I haven't been for about five years, but this year, this weekend, I'll be at Scale 12x at the Hilton Los Angeles Airport hotel.

And I'll have a longer article on Scale 12x as soon as I can crank it out today.

I'll look for interesting talks, but I'm more interested in being in the exhibit hall and talking to people involved in the world of free software.

I plan to grab a bunch of interviews that I can plow into articles in the days and weeks ahead.

So if you're at the show on Saturday or Sunday, maybe I'll see you there.

Fri, 14 Feb 2014

Linux init-system shocker: Mark Shuttleworth announces that Ubuntu will follow Debian and adopt systemd

You can knock me over with a feather right this very moment: Mark Shuttleworth announced in his blog that Ubuntu will follow Debian in adopting systemd as its init system, even though Ubuntu itself coded the alternative Upstart:

Upstart has served Ubuntu extremely well – it gave us a great competitive advantage at a time when things became very dynamic in the kernel, it’s been very stable (it is after all the init used in both Ubuntu and RHEL 6 ;) and has set a high standard for Canonical-lead software quality of which I am proud.

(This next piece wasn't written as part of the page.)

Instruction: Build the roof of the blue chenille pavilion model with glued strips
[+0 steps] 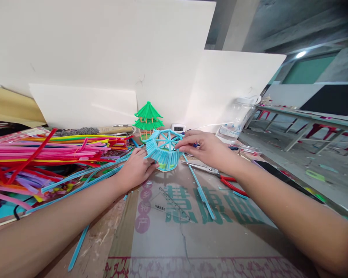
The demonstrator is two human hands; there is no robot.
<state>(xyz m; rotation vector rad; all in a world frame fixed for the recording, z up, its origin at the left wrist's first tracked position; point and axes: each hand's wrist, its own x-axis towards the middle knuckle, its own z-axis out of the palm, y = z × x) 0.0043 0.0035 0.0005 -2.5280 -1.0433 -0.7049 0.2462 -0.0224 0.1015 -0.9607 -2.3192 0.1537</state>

Nevertheless, the decision is for systemd, and given that Ubuntu is quite centrally a member of the Debian family, that’s a decision we support. I will ask members of the Ubuntu community to help to implement this decision efficiently, bringing systemd into both Debian and Ubuntu safely and expeditiously.

I thought Ubuntu would fight to the end, but the SABDFL appears happy to offload init-system development to Lennart Poettering and company. A wise move, I think. Canonical's resources are spread thinly enough that anything not directly related to getting their phone OS to market should be seen as ripe for offloading to other parts of the community.

I'm nowhere near qualified to opine on which init system is better, systemd, Upstart or even the old SysVinit, but it was clear in the debate coursing through the Debian mailing lists over the past month that the licensing of Upstart, which required contributors to sign a Canonical CLA (contributor licensing agreement) that allowed the company to make the code proprietary in the future, was a huge, huge nonstarter for many free software advocates.

So Upstart will ship in the Ubuntu 14.04 LTS release, and all derivatives like Kubuntu and Xubuntu, which are due in April. These long-term-support releases will be around for five years, so Upstart isn't exactly dead yet, though it's quite the lame duck.